_What you are asked to do_
Which of the lines below include the word "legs"? Pull each one out.

_Supplied material_
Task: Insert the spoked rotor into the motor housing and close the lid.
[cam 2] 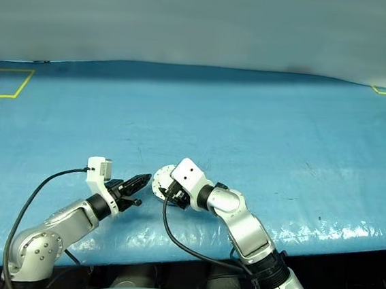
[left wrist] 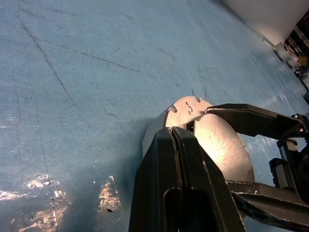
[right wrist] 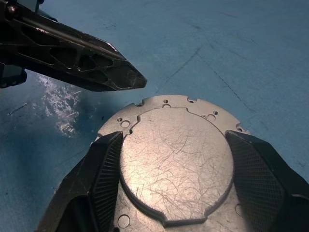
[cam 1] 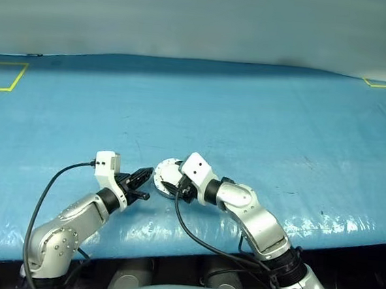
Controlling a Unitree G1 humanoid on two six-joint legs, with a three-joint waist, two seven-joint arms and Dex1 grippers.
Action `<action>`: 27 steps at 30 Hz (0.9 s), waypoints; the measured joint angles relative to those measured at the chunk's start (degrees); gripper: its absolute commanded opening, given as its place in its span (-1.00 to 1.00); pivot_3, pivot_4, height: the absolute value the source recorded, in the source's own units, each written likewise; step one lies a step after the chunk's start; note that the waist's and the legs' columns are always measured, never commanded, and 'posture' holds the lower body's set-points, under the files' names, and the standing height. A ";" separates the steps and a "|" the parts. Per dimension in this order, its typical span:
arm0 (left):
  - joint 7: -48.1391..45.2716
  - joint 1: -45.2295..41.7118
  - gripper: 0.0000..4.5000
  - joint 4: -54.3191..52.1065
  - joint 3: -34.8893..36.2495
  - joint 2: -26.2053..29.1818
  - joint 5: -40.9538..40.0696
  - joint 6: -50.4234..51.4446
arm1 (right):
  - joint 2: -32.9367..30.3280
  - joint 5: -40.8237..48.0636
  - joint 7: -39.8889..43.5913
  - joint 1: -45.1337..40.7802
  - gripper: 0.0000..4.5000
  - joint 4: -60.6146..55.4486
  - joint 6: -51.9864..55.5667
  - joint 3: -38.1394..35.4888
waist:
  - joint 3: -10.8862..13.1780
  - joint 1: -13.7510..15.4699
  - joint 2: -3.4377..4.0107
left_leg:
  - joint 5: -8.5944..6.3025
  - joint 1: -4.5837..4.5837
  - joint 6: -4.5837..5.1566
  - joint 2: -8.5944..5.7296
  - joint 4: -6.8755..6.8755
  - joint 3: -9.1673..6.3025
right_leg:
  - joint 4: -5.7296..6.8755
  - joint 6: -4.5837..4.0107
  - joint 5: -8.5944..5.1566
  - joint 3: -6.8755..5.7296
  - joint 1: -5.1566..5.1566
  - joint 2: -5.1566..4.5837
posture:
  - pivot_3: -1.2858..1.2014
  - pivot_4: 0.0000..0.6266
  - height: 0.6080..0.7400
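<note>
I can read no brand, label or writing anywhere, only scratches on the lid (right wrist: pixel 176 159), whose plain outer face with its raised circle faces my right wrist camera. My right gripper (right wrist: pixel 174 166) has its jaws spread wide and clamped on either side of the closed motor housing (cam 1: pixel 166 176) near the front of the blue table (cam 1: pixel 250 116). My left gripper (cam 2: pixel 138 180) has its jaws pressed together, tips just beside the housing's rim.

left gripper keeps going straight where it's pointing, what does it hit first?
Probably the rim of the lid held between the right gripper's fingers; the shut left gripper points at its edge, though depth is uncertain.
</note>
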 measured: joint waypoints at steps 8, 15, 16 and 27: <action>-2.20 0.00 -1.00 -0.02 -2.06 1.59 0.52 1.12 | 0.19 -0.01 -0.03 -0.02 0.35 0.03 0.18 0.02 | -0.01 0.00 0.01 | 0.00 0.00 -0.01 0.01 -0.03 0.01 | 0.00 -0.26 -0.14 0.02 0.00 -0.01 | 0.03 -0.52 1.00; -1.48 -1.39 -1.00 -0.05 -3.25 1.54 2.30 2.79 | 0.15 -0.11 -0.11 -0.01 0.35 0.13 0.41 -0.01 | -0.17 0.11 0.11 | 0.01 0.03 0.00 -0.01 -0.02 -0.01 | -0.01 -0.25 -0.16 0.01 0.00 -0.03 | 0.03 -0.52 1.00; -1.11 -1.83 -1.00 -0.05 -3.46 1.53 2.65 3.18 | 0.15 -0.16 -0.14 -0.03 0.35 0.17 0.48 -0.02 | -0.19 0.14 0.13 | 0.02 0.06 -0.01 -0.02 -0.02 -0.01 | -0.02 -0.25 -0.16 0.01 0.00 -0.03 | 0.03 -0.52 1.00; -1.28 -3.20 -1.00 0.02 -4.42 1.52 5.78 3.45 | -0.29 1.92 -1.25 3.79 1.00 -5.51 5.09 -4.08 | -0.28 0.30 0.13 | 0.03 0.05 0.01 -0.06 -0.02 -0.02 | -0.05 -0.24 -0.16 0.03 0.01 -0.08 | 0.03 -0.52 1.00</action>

_Result of this task_
Controlling a Unitree G1 humanoid on two six-joint legs, with a three-joint waist, two seven-joint arms and Dex1 grippers.
Action `<action>`: 27 steps at 30 Hz (0.9 s), waypoints; the measured joint angles relative to those measured at the chunk's start (degrees); gripper: its absolute commanded opening, given as its place in its span (-1.00 to 1.00); pivot_3, pivot_4, height: the absolute value the source recorded, in the source's own units, each written likewise; step one lies a step after the chunk's start; note that the waist's and the legs' columns are always measured, never commanded, and 'posture' holds the lower body's set-points, under the files' names, and the standing height. A ";" separates the steps and a "|" the parts. Per dimension in this order, its typical span:

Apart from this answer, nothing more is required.